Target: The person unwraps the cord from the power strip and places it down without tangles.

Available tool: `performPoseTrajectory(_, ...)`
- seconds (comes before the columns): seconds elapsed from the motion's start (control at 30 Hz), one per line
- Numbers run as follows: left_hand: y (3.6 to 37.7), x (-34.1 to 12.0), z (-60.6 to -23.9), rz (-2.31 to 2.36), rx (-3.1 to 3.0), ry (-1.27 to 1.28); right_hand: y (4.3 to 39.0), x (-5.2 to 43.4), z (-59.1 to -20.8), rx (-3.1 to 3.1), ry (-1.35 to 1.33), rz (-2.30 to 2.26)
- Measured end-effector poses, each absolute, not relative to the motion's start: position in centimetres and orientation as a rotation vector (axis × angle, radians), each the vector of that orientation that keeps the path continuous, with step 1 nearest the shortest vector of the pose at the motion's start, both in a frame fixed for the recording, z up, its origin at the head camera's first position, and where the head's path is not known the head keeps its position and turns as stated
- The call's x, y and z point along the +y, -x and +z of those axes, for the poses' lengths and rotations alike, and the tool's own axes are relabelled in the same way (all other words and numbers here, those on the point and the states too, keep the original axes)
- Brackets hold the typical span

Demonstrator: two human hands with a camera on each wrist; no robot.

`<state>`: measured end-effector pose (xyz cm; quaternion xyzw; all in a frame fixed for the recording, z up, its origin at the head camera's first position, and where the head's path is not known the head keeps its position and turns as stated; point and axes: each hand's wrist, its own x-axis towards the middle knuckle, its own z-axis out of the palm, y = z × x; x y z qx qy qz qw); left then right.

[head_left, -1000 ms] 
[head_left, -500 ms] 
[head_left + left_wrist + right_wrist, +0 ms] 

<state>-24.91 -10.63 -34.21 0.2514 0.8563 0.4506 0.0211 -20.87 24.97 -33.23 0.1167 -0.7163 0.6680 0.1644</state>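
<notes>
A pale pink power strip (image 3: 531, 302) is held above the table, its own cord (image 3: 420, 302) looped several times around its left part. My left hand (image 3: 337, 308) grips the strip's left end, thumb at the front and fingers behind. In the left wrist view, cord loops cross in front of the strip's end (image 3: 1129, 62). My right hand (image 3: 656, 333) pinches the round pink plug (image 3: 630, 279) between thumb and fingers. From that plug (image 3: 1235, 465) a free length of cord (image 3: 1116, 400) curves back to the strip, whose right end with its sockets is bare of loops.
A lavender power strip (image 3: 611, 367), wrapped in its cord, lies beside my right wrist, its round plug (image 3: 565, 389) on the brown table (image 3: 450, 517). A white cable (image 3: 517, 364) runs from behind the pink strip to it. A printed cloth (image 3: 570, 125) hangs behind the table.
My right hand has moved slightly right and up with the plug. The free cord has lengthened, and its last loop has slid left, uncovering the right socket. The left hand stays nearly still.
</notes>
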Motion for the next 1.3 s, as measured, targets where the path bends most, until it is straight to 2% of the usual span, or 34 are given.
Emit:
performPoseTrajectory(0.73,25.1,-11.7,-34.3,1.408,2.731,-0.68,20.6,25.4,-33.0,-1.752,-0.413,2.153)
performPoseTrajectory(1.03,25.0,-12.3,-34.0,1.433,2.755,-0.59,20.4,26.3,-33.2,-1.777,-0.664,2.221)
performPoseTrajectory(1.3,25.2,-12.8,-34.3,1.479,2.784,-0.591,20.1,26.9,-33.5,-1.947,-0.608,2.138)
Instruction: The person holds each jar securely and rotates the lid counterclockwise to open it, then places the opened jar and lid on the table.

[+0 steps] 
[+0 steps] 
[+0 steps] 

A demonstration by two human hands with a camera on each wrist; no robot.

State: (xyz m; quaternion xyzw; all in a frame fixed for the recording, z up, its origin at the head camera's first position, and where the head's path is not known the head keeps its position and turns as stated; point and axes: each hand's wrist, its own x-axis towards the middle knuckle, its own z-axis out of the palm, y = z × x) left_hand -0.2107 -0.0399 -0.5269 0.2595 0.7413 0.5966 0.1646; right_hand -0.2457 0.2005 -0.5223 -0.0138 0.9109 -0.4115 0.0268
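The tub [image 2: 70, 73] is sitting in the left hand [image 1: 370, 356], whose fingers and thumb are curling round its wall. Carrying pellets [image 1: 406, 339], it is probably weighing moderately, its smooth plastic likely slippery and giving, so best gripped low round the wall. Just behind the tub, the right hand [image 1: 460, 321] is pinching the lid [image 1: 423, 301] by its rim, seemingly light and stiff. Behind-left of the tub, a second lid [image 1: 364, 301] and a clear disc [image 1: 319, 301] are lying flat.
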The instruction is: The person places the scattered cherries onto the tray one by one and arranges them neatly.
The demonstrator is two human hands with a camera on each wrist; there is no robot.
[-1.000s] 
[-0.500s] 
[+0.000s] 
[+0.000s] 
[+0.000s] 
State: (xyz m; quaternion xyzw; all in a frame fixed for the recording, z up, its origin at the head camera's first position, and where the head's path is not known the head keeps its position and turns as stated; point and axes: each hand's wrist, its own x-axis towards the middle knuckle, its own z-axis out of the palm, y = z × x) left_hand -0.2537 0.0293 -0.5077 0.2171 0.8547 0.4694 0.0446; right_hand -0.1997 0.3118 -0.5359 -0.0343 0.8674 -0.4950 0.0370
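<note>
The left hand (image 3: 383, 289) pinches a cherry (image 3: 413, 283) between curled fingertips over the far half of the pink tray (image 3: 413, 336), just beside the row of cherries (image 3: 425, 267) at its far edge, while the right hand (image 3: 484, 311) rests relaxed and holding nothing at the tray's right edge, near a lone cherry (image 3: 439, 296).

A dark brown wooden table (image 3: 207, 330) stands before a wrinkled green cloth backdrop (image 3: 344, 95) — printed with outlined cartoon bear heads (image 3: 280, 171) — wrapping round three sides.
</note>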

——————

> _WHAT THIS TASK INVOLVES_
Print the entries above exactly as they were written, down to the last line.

> _TASK OUTPUT_
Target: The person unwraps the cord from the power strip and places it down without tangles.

Available tool: `performPoseTrajectory(_, ...)`
- seconds (comes before the columns): seconds elapsed from the motion's start (control at 30 Hz), one per line
- Numbers run as follows: left_hand: y (3.6 to 37.7), x (-34.1 to 12.0), z (-60.6 to -23.9), rz (-2.31 to 2.36), rx (-3.1 to 3.0), ry (-1.27 to 1.28); right_hand: y (4.3 to 39.0), x (-5.2 to 43.4), z (-59.1 to -20.8), rx (-3.1 to 3.1), ry (-1.35 to 1.33), rz (-2.30 to 2.26)
- Measured end-effector poses, each absolute, not relative to the motion's start: position in centimetres and orientation as a rotation vector (axis × angle, radians), each the vector of that orientation that keeps the path continuous, with step 1 nearest the shortest vector of the pose at the motion's start, both in a frame fixed for the recording, z up, its origin at the head camera's first position, and where the head's path is not known the head keeps its position and turns as stated
- The call's x, y and z point along the +y, -x and +z of those axes, for the poses' lengths and rotations alike, and the tool's own axes are relabelled in the same way (all other words and numbers here, those on the point and the states too, keep the original axes)
- Brackets hold the typical span

Demonstrator: two human hands with a camera on each wrist; no robot.

`<state>`: measured end-effector pose (xyz cm; quaternion xyzw; all in a frame fixed for the recording, z up, its origin at the head camera's first position, and where the head's path is not known the head keeps its position and turns as stated; point and axes: each hand's wrist, its own x-axis towards the middle knuckle, its own z-axis out of the palm, y = z × x; x y z qx qy qz qw); left then right.

[head_left, -1000 ms] 
[head_left, -500 ms] 
[head_left + left_wrist + right_wrist, +0 ms] 

<state>-24.91 -10.63 -34.21 0.2514 0.8563 0.4506 0.0211 -20.87 24.97 -33.23 0.1167 -0.7163 0.6680 0.1644</state>
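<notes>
A pale pink power strip (image 3: 531, 302) is held above the table, its own cord (image 3: 420, 302) looped several times around its left part. My left hand (image 3: 337, 308) grips the strip's left end, thumb at the front and fingers behind. In the left wrist view, cord loops cross in front of the strip's end (image 3: 1129, 62). My right hand (image 3: 656, 333) pinches the round pink plug (image 3: 630, 279) between thumb and fingers. From that plug (image 3: 1235, 465) a free length of cord (image 3: 1116, 400) curves back to the strip, whose right end with its sockets is bare of loops.
A lavender power strip (image 3: 611, 367), wrapped in its cord, lies beside my right wrist, its round plug (image 3: 565, 389) on the brown table (image 3: 450, 517). A white cable (image 3: 517, 364) runs from behind the pink strip to it. A printed cloth (image 3: 570, 125) hangs behind the table.
My right hand has moved slightly right and up with the plug. The free cord has lengthened, and its last loop has slid left, uncovering the right socket. The left hand stays nearly still.
</notes>
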Motion for the next 1.3 s, as measured, targets where the path bends most, until it is straight to 2% of the usual span, or 34 are given.
Emit:
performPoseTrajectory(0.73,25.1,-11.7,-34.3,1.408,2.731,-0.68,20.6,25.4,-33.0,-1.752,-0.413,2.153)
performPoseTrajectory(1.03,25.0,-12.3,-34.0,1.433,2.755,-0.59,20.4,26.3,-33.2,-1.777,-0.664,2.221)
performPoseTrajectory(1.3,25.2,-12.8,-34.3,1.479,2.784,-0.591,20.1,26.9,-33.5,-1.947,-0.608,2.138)
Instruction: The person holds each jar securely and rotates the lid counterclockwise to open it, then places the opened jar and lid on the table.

[+0 steps] 
[+0 steps] 
[+0 steps] 

A demonstration by two human hands with a camera on each wrist; no robot.

State: (xyz m; quaternion xyzw; all in a frame fixed for the recording, z up, its origin at the head camera's first position, and where the head's path is not known the head keeps its position and turns as stated; point and axes: each hand's wrist, its own x-axis towards the middle knuckle, its own z-axis out of the palm, y = z × x) left_hand -0.2107 -0.0399 -0.5269 0.2595 0.7413 0.5966 0.1646; right_hand -0.2457 0.2005 -0.5223 -0.0138 0.9109 -0.4115 0.0268
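The tub [image 2: 70, 73] is sitting in the left hand [image 1: 370, 356], whose fingers and thumb are curling round its wall. Carrying pellets [image 1: 406, 339], it is probably weighing moderately, its smooth plastic likely slippery and giving, so best gripped low round the wall. Just behind the tub, the right hand [image 1: 460, 321] is pinching the lid [image 1: 423, 301] by its rim, seemingly light and stiff. Behind-left of the tub, a second lid [image 1: 364, 301] and a clear disc [image 1: 319, 301] are lying flat.
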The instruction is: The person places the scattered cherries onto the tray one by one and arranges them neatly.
The demonstrator is two human hands with a camera on each wrist; there is no robot.
[-1.000s] 
[-0.500s] 
[+0.000s] 
[+0.000s] 
[+0.000s] 
State: (xyz m; quaternion xyzw; all in a frame fixed for the recording, z up, its origin at the head camera's first position, and where the head's path is not known the head keeps its position and turns as stated; point and axes: each hand's wrist, its own x-axis towards the middle knuckle, its own z-axis out of the palm, y = z × x) left_hand -0.2537 0.0293 -0.5077 0.2171 0.8547 0.4694 0.0446; right_hand -0.1997 0.3118 -0.5359 -0.0343 0.8674 -0.4950 0.0370
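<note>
The left hand (image 3: 383, 289) pinches a cherry (image 3: 413, 283) between curled fingertips over the far half of the pink tray (image 3: 413, 336), just beside the row of cherries (image 3: 425, 267) at its far edge, while the right hand (image 3: 484, 311) rests relaxed and holding nothing at the tray's right edge, near a lone cherry (image 3: 439, 296).

A dark brown wooden table (image 3: 207, 330) stands before a wrinkled green cloth backdrop (image 3: 344, 95) — printed with outlined cartoon bear heads (image 3: 280, 171) — wrapping round three sides.
</note>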

No more work is needed on this answer.